▶ Exercise instructions
Each of the lines below must be retyped character for character.

::::::::::

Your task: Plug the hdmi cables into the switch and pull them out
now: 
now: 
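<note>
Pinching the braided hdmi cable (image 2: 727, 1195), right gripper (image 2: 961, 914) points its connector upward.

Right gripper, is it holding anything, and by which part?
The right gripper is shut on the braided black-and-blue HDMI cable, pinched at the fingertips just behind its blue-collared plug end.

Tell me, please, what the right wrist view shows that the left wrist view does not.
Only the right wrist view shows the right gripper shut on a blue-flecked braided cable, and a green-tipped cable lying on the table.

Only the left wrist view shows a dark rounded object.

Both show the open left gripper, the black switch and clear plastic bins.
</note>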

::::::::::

▶ Answer box
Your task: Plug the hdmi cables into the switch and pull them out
now: 
now: 
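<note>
Pinching the braided hdmi cable (image 2: 727, 1195), right gripper (image 2: 961, 914) points its connector upward.

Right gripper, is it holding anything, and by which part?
The right gripper is shut on the braided black-and-blue HDMI cable, pinched at the fingertips just behind its blue-collared plug end.

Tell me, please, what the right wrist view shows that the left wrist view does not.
Only the right wrist view shows the right gripper shut on a blue-flecked braided cable, and a green-tipped cable lying on the table.

Only the left wrist view shows a dark rounded object.

Both show the open left gripper, the black switch and clear plastic bins.
</note>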

This answer is complete as it stands.